● **Problem**: In the listing below, a line holding "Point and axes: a" and a line holding "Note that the" mark the range. Retype both exactly, with all lines between them.
-- Data extract follows --
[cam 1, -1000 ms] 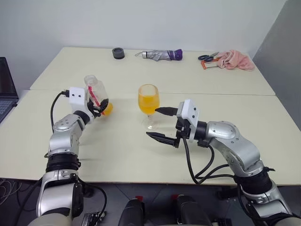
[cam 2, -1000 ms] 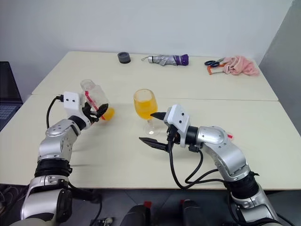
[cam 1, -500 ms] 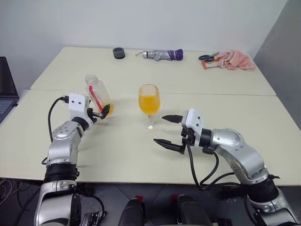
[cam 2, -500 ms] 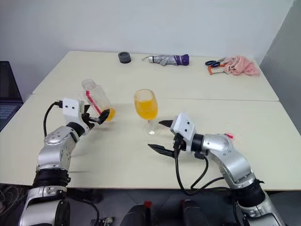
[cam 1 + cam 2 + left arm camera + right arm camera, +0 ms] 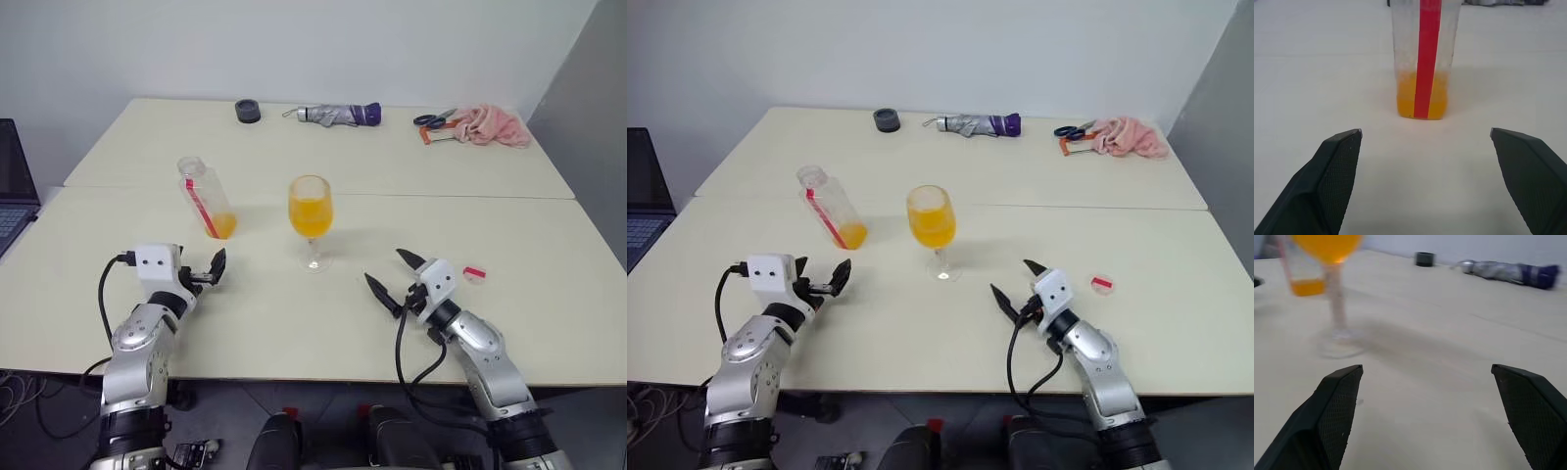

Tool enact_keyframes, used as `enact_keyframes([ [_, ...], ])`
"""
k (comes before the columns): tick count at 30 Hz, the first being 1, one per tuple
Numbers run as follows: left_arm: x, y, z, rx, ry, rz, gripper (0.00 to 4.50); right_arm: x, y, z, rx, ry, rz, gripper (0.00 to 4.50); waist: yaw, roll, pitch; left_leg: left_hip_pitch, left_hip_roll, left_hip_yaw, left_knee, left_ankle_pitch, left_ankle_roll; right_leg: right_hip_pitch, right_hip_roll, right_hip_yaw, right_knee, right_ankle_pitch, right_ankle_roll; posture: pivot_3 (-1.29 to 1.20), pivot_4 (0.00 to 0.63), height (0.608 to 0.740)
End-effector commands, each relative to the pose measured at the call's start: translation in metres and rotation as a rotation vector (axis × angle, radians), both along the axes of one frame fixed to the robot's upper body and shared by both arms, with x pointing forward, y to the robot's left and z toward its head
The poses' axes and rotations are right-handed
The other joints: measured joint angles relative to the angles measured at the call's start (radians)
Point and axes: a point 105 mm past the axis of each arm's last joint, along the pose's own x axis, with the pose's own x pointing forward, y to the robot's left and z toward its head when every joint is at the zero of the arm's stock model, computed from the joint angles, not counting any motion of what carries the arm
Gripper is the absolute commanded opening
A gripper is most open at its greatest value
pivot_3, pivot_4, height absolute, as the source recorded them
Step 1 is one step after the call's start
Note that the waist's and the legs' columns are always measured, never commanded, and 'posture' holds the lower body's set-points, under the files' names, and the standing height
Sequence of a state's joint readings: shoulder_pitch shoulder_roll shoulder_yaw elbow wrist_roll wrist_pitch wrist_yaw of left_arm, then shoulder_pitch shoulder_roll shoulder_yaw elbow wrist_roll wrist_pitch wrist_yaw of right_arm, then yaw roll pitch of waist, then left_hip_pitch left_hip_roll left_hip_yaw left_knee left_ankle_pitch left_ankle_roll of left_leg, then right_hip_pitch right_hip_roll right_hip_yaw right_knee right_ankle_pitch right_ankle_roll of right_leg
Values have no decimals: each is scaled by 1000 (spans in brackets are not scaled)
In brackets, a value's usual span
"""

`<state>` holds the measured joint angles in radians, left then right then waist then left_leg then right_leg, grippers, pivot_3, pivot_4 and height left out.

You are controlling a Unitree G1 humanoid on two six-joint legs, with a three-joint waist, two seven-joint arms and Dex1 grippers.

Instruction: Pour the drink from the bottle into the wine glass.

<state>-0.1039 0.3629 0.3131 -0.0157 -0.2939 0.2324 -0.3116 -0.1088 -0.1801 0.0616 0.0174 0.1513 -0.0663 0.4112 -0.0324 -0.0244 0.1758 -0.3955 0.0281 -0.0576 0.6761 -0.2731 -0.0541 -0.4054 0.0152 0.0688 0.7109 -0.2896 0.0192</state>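
The bottle [image 5: 204,198] stands free on the table, left of centre, with a red label strip and a little orange drink [image 5: 1422,100] at its bottom. To its right stands the wine glass [image 5: 311,211], its bowl full of orange drink. My left gripper [image 5: 206,271] is open and empty on the near side of the bottle, a short gap away and facing it. Open and empty too, my right gripper [image 5: 388,271] hangs low over the table, nearer than the glass and to its right. The glass stem [image 5: 1336,298] shows ahead of it, off to one side.
A small red cap [image 5: 474,273] lies right of my right gripper. Along the far edge are a black round object [image 5: 247,111], a folded umbrella [image 5: 338,115], scissors [image 5: 431,119] and a pink cloth [image 5: 495,125]. A laptop [image 5: 10,191] sits at the far left.
My left gripper opened, let go of the tilted bottle and drew back; the bottle now stands alone. My right gripper left the glass's foot, moving right and down toward the near edge.
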Motion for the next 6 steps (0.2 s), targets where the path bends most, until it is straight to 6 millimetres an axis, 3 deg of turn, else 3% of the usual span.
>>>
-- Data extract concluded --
● **Answer below**:
Point and axes: a point 105 mm past the axis of each arm's last joint, along the pose's own x axis, with the pose's own x pointing forward, y to the robot's left and z toward its head when every joint is at the zero of the arm's stock model, computed from the joint angles, not counting any motion of what carries the arm
Gripper is the absolute commanded opening
A gripper is most open at its greatest value
pivot_3, pivot_4, height absolute, as the source recorded them
Step 1 is one step after the call's start
Note that the waist's and the legs' columns are always measured, never commanded, and 'posture' holds the lower body's set-points, under the files' names, and the standing height

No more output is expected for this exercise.